WORK ORDER — Please filter the data below down to the lines holding the string "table".

INFORMATION SUPPLIED —
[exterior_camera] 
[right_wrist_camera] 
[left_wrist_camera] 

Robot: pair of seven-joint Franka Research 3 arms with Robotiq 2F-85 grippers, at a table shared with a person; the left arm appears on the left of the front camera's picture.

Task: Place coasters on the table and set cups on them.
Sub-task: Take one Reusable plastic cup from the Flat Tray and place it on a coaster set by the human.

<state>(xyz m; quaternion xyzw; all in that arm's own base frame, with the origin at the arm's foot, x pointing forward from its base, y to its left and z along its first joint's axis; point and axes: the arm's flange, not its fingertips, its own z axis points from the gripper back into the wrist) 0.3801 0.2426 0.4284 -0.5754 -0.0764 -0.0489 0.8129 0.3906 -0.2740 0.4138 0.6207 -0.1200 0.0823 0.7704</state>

RESULT FOR THIS EXERCISE —
Robot: pair of seven-joint Franka Research 3 arms with Robotiq 2F-85 grippers, at a table shared with a person; the left arm appears on the left of the front camera's picture.
Task: Place coasters on the table and set cups on them.

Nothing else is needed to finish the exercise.